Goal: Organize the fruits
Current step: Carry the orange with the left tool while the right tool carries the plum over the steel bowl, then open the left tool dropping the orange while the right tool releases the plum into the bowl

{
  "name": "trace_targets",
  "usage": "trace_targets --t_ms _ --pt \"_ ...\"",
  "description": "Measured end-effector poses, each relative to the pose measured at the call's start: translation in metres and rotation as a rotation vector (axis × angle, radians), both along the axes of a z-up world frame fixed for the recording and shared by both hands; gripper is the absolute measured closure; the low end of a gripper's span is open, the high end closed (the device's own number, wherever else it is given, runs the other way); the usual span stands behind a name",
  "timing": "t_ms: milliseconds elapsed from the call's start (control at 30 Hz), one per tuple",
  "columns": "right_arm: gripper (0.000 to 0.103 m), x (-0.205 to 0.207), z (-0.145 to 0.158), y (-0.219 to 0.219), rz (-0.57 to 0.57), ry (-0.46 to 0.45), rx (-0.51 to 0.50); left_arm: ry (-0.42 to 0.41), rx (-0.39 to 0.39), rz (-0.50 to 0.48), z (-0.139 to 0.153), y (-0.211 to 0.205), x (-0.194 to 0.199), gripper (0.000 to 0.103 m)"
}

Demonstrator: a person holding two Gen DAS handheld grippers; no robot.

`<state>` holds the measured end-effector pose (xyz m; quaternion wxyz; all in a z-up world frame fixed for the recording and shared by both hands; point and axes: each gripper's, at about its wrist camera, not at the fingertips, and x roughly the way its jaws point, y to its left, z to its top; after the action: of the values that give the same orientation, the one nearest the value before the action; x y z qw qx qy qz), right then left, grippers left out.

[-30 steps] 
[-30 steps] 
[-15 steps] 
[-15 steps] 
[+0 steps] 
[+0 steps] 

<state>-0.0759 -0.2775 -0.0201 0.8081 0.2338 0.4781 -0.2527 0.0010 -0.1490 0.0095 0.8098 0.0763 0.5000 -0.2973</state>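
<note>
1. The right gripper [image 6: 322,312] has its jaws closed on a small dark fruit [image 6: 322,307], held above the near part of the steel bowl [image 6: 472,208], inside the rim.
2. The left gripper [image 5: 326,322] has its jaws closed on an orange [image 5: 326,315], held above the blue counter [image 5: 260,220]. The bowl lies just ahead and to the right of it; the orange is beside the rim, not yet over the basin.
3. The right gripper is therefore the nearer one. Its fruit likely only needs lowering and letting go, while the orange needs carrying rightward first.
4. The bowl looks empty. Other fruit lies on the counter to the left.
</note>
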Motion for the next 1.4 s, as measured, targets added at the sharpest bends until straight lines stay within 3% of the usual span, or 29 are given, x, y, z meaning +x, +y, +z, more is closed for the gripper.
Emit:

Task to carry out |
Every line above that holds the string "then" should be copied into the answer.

Reply |
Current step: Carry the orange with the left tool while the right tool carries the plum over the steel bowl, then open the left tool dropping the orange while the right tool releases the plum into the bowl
`<state>` holds the measured end-effector pose (xyz m; quaternion wxyz; all in a z-up world frame fixed for the recording and shared by both hands; point and axes: each gripper's, at about its wrist camera, not at the fingertips, and x roughly the way its jaws point, y to its left, z to its top; after the action: of the values that give the same orientation, the one nearest the value before the action; x y z qw qx qy qz), right then left, grippers left out.

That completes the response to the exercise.